BewareMyPower opened a new pull request, #24599:
URL: https://github.com/apache/pulsar/pull/24599

   ### Motivation
   
   There are several methods that get a connection from the `ConnectionPool`.
   1. `ConnectionPool#getConnection(ServiceNameResolver)`
       It's only used in `BinaryProtoLookupService`. The callbacks are all 
executed in `PulsarClientImpl#lookupExecutorProvider`: a single thread executor 
whose thread name starts with `pulsar-client-lookup`.
   2. `ConnectionPool#getConnection(InetSocketAddress)`
       It's called by the 1st method directly. Besides, it's only called by 
`BinaryProtoLookupService#findBroker`, which also uses 
`PulsarClientImpl#lookupExecutorProvider` to execute the callback.

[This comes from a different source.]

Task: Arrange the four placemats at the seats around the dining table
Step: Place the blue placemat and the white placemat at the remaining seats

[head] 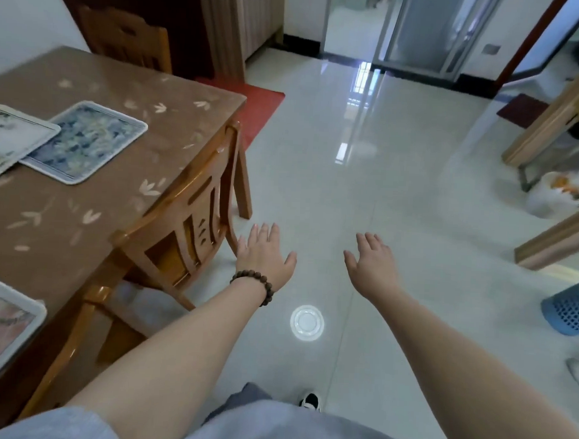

   3. `ConnectionPool#getConnection(InetSocketAddress logicalAddress, 
InetSocketAddress physicalAddress, int randomKey)`
       It's called by the 2nd method directly. Besides, it's only called by the 
4th method.
   4. `PulsarClientImpl#getConnection(InetSocketAddress, InetSocketAddress, 
int)`
       It's called in `ConnectionHandler#grabCnx` to establish a connection 
between broker and client (producer, consumer or reader). The callback calls 
`connectionOpened` or `handleConnectionError` without switching to another 
executor.
   5. Other methods in `PulsarClientImpl`
       Including:
       - `getConnectionToServiceUrl`
       - `getConnection(String, int)`
       - `getConnection(String, String)`
       They all call the 4th method in the callback of 
`LookupService#getBroker` and only used in `grabCnx`.
   
   To solve a race condition caused by the fact that socket is closed in 
Netty's I/O thread while `connectionOpened` that sends the command is executed 
in another thread, #23499 completes the future of 
`ConnectionPool#getConnection` in Netty's' I/O thread as well. However, this 
adds an additional thread switching for all usages in method 1 above, which is 
not necessary.
   
   I found this issue when I found a producer creation was blocked forever due 
to a deadlock in `sendAsync`'s callback, which is executed in Netty's I/O 
thread. When checking the heap dump, I found `ClientCnx#pendingRequests` was 
empty, which means `client.getCnxPool().getConnection(socketAddress)` never 
complete, see 
https://github.com/apache/pulsar/blob/1e57827b33395a2124593d95fa7641ee5e125d9b/pulsar-client/src/main/java/org/apache/pulsar/client/impl/BinaryProtoLookupService.java#L218
   
   Though even if without the change, other response processing will still be 
blocked because the I/O thread is blocked. It's very confusing when reviewing 
the heap dump:
   - `BinaryProtoLookupService#partitionedMetadataInProgress` is not empty
   - `ClientCnx#pendingRequests` is empty (the only connection in the pool)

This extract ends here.